*TASK ITEM*.
Every line of the data below that holds the string "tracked" needs to be reported.

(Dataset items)

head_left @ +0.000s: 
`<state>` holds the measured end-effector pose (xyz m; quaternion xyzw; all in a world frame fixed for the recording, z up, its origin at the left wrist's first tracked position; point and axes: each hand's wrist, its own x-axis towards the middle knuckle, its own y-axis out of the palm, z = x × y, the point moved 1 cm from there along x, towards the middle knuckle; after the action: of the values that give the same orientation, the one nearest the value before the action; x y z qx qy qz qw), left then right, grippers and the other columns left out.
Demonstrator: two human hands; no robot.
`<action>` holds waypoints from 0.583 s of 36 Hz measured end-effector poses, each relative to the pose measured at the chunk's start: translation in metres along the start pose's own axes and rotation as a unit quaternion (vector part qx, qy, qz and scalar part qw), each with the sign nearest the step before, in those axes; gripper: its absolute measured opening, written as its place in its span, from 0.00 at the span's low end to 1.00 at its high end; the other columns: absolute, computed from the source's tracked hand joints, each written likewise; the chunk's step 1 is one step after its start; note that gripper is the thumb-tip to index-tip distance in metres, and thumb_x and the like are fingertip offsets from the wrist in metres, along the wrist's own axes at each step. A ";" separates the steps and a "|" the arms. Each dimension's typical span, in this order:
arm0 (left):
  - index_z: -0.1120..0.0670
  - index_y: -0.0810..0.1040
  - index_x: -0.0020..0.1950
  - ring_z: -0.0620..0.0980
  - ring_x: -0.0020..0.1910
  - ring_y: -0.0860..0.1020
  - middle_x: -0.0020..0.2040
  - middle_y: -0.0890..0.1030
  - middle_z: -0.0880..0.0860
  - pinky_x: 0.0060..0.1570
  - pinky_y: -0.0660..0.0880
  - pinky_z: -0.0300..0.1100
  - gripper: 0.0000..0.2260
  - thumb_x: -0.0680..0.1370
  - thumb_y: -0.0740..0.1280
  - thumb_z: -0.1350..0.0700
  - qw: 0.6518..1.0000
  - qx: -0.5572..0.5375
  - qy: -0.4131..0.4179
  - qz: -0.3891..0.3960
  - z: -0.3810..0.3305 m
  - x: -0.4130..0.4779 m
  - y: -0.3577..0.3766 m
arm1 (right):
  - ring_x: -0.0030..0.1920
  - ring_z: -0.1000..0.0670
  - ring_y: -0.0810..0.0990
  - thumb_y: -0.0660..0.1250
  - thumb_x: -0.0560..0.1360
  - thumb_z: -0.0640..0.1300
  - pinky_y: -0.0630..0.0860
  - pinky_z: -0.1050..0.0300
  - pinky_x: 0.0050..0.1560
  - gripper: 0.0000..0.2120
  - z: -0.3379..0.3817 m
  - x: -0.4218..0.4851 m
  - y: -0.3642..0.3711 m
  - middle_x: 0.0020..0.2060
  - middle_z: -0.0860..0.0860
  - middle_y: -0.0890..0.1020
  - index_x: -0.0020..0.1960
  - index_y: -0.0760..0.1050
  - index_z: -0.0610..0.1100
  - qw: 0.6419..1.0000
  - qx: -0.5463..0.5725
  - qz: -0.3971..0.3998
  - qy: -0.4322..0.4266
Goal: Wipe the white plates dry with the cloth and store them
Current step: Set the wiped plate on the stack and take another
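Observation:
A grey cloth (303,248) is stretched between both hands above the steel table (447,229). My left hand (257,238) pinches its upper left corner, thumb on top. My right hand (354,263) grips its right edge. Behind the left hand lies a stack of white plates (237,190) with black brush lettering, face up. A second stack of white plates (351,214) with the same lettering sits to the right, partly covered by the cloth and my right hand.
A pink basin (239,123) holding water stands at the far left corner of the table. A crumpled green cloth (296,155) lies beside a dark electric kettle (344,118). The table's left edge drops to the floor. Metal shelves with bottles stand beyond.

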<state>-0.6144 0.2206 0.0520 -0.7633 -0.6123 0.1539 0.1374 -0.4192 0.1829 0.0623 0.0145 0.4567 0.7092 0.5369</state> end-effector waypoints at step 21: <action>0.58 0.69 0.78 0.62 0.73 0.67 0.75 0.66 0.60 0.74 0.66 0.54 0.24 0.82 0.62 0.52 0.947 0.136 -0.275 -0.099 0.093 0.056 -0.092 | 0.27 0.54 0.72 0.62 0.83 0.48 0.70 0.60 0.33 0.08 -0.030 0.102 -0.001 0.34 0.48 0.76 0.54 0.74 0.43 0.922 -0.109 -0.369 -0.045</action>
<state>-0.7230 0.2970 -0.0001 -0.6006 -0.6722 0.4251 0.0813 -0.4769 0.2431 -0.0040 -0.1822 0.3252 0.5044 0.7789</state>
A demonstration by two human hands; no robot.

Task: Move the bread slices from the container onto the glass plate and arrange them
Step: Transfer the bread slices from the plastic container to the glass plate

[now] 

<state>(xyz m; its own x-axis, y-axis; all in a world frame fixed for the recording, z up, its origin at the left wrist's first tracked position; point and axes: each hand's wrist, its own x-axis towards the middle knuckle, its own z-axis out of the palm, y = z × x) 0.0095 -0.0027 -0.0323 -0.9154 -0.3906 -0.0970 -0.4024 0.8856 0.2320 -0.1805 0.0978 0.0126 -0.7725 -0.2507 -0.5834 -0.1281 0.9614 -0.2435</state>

*ANSWER BOX*.
`<state>` holds the measured end-effector pose (xyz m; quaternion xyzw; all in a world frame fixed for the recording, z up, its origin at the left wrist's first tracked position; point and axes: each hand's wrist, its own x-axis towards the middle knuckle, its own y-axis out of the palm, z = x × y, the point moved 1 cm from there along x, towards the middle knuckle; after the action: of the values that give the same orientation, the one nearest the value before the action; x y z qx qy qz qw), left then right, grippers and the other columns left out.
`<action>` holds waypoints from 0.583 s of 36 Hz measured end-effector poses, each relative to the pose measured at the chunk's start: translation in metres along the start pose's own axes and rotation as a unit quaternion (vector part qx, qy, qz and scalar part qw), each with the sign nearest the step before, in those axes; gripper: its absolute measured opening, written as its place in its span, from 0.00 at the span's low end to 1.00 at its high end; the other columns: absolute, computed from the source's tracked hand joints, each written likewise; the chunk's step 1 is one step after its start; note that gripper is the thumb-tip to index-tip distance in metres, and thumb_x and the like are fingertip offsets from the wrist in metres, along the wrist's own axes at each step. A ";" separates the steps and a "|" the arms. Each dimension's typical span, in this order:
<state>(xyz m; its own x-axis, y-axis; all in a world frame fixed for the recording, z up, its origin at the left wrist's first tracked position; point and axes: each hand's wrist, its own x-axis towards the middle knuckle, its own z-axis out of the palm, y = z × x) 0.0095 -0.0027 -0.0323 -0.9154 -0.3906 -0.0970 -0.4024 0.8856 0.2320 -0.1805 0.0978 0.0126 -0.7725 -0.2507 -0.5834 -0.1281 0.9614 -0.2435</state>

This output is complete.